Why the Difference Matters

For buyers, the distinction between surface water and groundwater affects due diligence, pricing, financing, and risk.
For investors, the issue is underwriting. If the business plan depends on water, the water position needs to be investigated with the same seriousness as title, access, utilities, soil quality, floodplain status, leases, and taxes.
For sellers, water can either support a stronger price or create friction during negotiations.
A farm owner who can clearly document wells, permits, production history, irrigation infrastructure, surface-water rights, drainage improvements, and district compliance may give buyers more confidence. That confidence can matter during due diligence, especially when buyers are comparing multiple properties.
On the other hand, unclear water rights can slow a deal down. If a buyer discovers late in the process that wells are undocumented, surface-water rights are uncertain, or groundwater use may be limited, the result may be a price reduction, an extension request, or a terminated contract.
Sellers preparing to list farmland should consider organizing a water file before going to market. That file may include well logs, pump records, maintenance history, groundwater district correspondence, water permits, irrigation maps, prior deeds, reservations, leases, and any records related to surface-water rights.
This does not replace professional review. But it can make the property easier to evaluate and more credible in the eyes of serious buyers.

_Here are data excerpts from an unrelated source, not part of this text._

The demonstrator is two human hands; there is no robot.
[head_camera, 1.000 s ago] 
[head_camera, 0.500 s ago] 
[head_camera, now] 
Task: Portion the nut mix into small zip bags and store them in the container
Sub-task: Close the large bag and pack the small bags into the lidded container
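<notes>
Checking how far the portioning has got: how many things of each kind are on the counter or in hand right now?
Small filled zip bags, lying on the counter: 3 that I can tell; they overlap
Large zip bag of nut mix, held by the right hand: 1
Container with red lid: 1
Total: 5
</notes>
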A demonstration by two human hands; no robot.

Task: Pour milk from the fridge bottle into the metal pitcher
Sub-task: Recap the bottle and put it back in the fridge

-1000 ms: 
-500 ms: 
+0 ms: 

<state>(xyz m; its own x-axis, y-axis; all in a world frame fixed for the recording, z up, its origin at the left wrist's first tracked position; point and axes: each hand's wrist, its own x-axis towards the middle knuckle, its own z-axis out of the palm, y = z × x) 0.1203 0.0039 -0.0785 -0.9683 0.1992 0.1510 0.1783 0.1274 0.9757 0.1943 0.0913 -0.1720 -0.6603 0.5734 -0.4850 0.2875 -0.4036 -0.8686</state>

The New Disclosure Environment

Beginning July 1, 2026, Texas Real Estate Commission forms add a more formal disclosure process for groundwater and surface water rights. The new Seller’s Disclosure about Groundwater and Surface Water Rights is designed to provide prospective buyers with relevant information regarding water rights associated with a property.
The form does not change the underlying law, nor does it guarantee that every buyer will understand the property’s full water position. It is a disclosure of the seller’s knowledge, not a legal opinion, engineering report, well inspection, or water availability study.
But it does make water harder to ignore.
That is important because water issues have often been under-discussed in ordinary land transactions. Buyers may focus on acreage and location. Sellers may assume that wells, ponds, tanks, or creeks speak for themselves. Brokers may know water matters, but transaction documents have not always forced the issue to the surface.
The updated disclosure process creates a more formal opportunity for buyers and sellers to address water earlier. For farmland, ranch land, and rural investment property, that is a positive development.

The Bottom Line

Surface water and groundwater are not interchangeable. They carry different rights, different risks, and different effects on land value.
Groundwater may be owned by the landowner, but its use may be subject to local regulation. Surface water may be visible on the property, but the legal right to use it may depend on state-administered water rights, exemptions, permits, priority, and authorized use. Diffused surface water may offer practical land-use opportunities, but it should also be evaluated carefully for drainage and impact on neighboring properties.
For buyers, the lesson is clear: do not assume water rights based on appearances. Investigate them.
For sellers, the lesson is equally clear: document water-related assets before listing. The more clearly a property’s water position can be explained, the easier it may be to support value.
In Texas land transactions, water is not just a feature. It can be a value driver, a risk factor, and in some cases, one of the central assets being evaluated.
If you are buying or selling farm land, ranch land, or rural investment property in Texas, water rights should be part of the conversation from the beginning. The right questions, asked early, can help protect value and prevent costly surprises later in the transaction.